You exhibit the passion which is strangely familiar in many who have
'discovered' fuzzy logic. While fuzzy logic is an interesting and probably
useful notion, the world of ideas should not be divided into the stark
two-valued us-vs-the rest that Fuzzers, ironically, often seem to assume. 

Before I respond to some of the issues you raise, let me gently reprove you
for your use of the rhetorical device by which you identify Fuzz with
down-to-earth practicality and Non-Fuzz with academic airyfairiness, citing
the Japanese fuzzy controllers. First, the utility of many-valued - not
necessarily fuzzy - reasoning in adaptive controllers for nonlinear systems
has been well known for about two decades. The commercial fuss made
recently by the Japanese manufacturers should therefore not be identifed
with some kind of fuzzy-fuelled triumph of commerce over academia. Second,
recent work has shown that fuzzy logic is often *not*, in fact, the most
effective many-valued vehicle for adaptive control, but that somewhat
simpler discrete many-valued logics lead to more rapid convergence to a
stable behavior.
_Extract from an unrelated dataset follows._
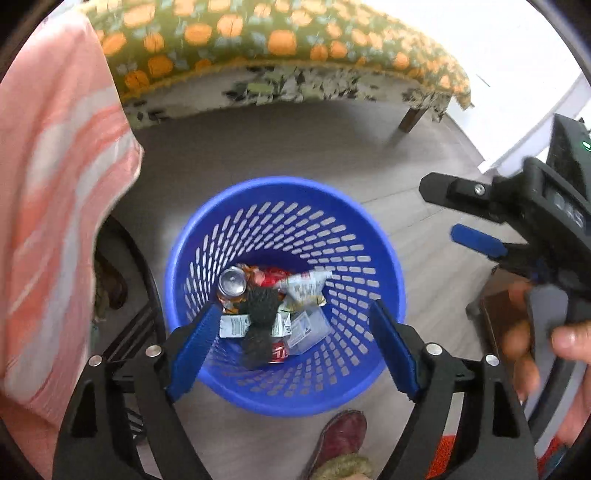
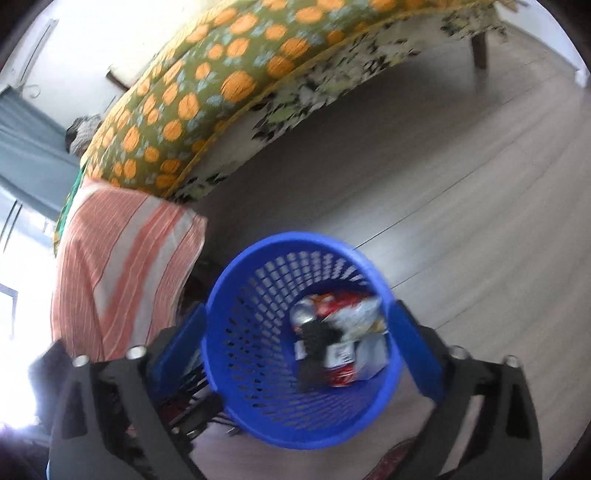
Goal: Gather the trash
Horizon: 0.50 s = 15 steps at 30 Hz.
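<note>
A blue perforated plastic waste basket (image 1: 288, 206) stands on the floor, also in the right wrist view (image 2: 236, 332). Inside lie a drink can (image 1: 232, 282), crumpled snack wrappers (image 1: 306, 288), a dark fuzzy item (image 1: 260, 321) and a clear plastic piece (image 1: 308, 328). My left gripper (image 1: 293, 328) is open and empty, directly above the basket's mouth. My right gripper (image 2: 299, 339) is open and empty above the basket; it also shows at the right of the left wrist view (image 1: 439, 210), beside the basket.
A bed with an orange-patterned green cover (image 1: 258, 33) stands behind the basket. A pink striped cloth (image 1: 55, 184) hangs at the left over a dark frame. The person's shoe (image 1: 343, 435) is on the wooden floor (image 1: 424, 258) near the basket.
</note>
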Tool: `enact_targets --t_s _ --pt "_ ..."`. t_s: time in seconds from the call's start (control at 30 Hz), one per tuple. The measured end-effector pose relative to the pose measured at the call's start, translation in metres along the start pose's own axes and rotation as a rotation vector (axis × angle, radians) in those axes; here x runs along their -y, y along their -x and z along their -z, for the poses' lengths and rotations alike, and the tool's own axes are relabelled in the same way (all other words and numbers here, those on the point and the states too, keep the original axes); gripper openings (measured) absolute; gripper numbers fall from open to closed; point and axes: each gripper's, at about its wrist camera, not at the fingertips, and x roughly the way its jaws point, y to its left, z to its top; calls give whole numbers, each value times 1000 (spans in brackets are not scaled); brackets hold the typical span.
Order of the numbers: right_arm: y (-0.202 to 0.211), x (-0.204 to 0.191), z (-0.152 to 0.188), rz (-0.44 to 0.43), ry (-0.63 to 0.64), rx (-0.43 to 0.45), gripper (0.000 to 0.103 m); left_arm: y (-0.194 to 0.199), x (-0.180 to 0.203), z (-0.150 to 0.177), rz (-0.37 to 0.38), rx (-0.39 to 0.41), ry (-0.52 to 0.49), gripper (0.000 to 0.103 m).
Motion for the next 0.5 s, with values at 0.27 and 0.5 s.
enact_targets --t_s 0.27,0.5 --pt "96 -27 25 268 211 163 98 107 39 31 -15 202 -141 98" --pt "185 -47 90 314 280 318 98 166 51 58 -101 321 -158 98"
The ways of research may sometimes seem slow, but they
have a way of uncovering the truth, even in the face of enthusiastic
opinion.

Now let me turn to your central point, which seems to be the need to handle
ambiguity and doubt. Of course this is correct; but ordinary logic can
also, indeed must also, express ambiguity and doubt. Every time one writes
a disjunction (or, equivalently, negates a conjunction) or an existential
quantifier, such doubt is expressed. A collection of axioms does not
usually completely define the meaning of the symbols occurring in it, so
'ambiguity' is present. Take the example you give of a "big and tall"
store. What  can be said about 'tall'? Well, most people aren't tall; tall
people have special needs in their clothing. Some tall people are sensitive
about their height and do not wish to be reminded of it, others, especially
men, are proud of it. Tall people can see further than short people but
have more trouble getting into small spaces such as airline seats. And so
on and on. My point here is just that this can all be done WITHOUT EVER
SPECIFYING WHERE THE BOUNDARIES OF TALLNESS ARE. The standard semantic
theory for logic says that in a particular interpretation, indeed, 'tall'
must denote a particular predicate; but there may be many different
interpretations, and in each one the denotation may differ somewhat. So it
is most important not to conclude that because the logic must be strictly
interpreted in any particular interpretation, its MEANING therefore must be
'strict'.

In fact, I find the use of fuzzy logic an odd approach to this (admittedly
complex) issue, since it requires one to make even more extraordinary
arbitrary decisions. A Fuzzer has to specify not just at what height 'tall'
becomes tall,
but an entire spectrum of heights-and-truthvalues regarding the concept.
Perhaps 
someone is not tall at 5'6" but begins to be just a bit tall - say, 0.1
tall - at 5'7" and then is 0.3 tall at 6'0" and by the time we get to 6'6"
is 0.95 tall, and so on. Should these truth-spectra be piecewise linear, or
smooth? Do they have differentials? And so on. Far from simplifying things,
fuzzy logic introduces a huge area of unnecessary complexity. Two
two-valued folk might argue about just where 'tall' starts, but two Fuzzers
have an uncountable infinity of things to arbitrarily disagree about.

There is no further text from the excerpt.